There are many words we use from day to day that have become a part of the fabric of our conversations. There are words and phrases; terms and acronyms we readily, seamlessly adopt into our varied vocabularies. Rather adeptly we use the terminology of the workplace, switch to the common speech of our community when conversing with friends, and slide into “church-speak” all without missing a beat. We use the right “lingo” in the right places, but do we earnestly appreciate the weight of our words? Do we recognize the significance of what we are saying, particularly when we are speaking the language of our faith?

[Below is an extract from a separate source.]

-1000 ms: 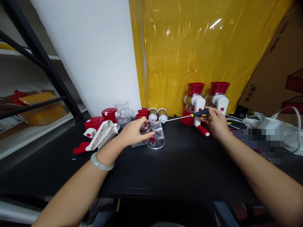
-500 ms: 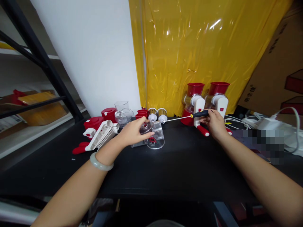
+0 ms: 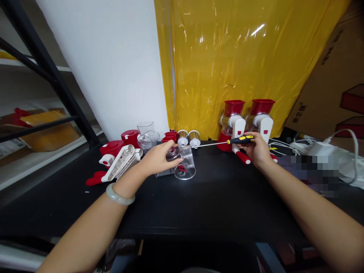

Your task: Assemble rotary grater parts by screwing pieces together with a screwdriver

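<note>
– Black table (image 3: pixel 213 204) runs across the head view, with a yellow plastic sheet (image 3: pixel 241 57) hanging behind it and a white wall to its left. What does the person's left hand (image 3: pixel 157 161) have?

– It is closed over a clear housing (image 3: pixel 186 167) that lies on its side on the table, fingers curled over the top and thumb on the near side. The housing's round open mouth faces toward the person.

– And the right hand (image 3: pixel 257 149)?

– Clamped around the black-and-yellow handle of a screwdriver (image 3: pixel 224 142), held clear of the table. The tool's long axis runs nearly level, from the right hand out toward the left hand, with the tip lying just beyond and to the right of the left hand's fingertips, close above the housing. Whether the tip touches it cannot be told.

– So which hand is nearer the housing?

– The left one, which is already on it; the right hand stays well apart, the whole shaft between them.

– What sits around them?

– Just behind the right hand stand two red-topped grinders (image 3: pixel 233 121), upright against the sheet. Beyond the left hand are two metal drums (image 3: pixel 188 137), and to its outer side a white and red body (image 3: pixel 119 165) lies flat.
</note>
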Tool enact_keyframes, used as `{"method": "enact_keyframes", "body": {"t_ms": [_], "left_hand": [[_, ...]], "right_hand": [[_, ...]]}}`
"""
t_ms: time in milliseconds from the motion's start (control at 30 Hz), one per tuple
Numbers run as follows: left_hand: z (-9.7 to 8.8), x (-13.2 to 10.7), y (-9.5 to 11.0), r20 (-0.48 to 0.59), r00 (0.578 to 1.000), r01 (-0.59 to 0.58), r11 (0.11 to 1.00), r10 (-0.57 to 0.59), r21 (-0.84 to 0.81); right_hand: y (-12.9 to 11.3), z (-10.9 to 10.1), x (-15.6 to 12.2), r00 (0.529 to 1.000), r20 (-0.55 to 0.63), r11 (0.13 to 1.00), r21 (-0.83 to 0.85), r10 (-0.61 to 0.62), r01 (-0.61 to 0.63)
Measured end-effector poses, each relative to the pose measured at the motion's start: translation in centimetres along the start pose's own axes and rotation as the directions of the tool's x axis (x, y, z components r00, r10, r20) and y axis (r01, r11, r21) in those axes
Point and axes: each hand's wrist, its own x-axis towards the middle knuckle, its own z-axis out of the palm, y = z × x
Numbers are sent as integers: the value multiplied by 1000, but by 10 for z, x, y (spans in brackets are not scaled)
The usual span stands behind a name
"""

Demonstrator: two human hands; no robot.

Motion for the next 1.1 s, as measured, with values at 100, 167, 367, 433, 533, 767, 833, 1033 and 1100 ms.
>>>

Allow me to unpack a few of the terms David uses in Psalm 32:1-2: transgression, sin, and iniquity. First, transgression: to transgress is to rebel, revolt, or rise-up in clear and utter defiance to authority. Next, sin: the act of sinning is to commit an offense, to violate a moral standard and in so doing, become guilty, worthy of condemnation because of it. Lastly, Iniquity: a catch-all term for sin, wickedness, wrongdoing, evildoing; coupled with the guilt or liability incurred because of what has been done.


Alone, each of these terms imposes a hefty weight. Yet, despite their combined weight, there is a weightier term, that of forgiveness. God’s forgiveness is not only a counterbalance to the burdens imposed by the aforementioned three, but it is of such great substance… such great mass that the recipients of the forgiveness are raised up: they are blessed! To be blessed is to experience happiness, good fortune, to be in a joyful and joyous mental, emotional, and psycho-spiritual state: it is to be uplifted to the degree that one experiences power, strengthening, and divine enablement. This is what David is saying when he uses the word blessed.


Today, I want you to be blessed. Let Us confess our sins, transgressions, and iniquities to the Lord God. Then, Let Us receive the forgiveness and the blessings that the Lord is desirous of pouring out on each of us. Lastly, Let Us go forward in that same strength, by both being and extending the blessings we have received.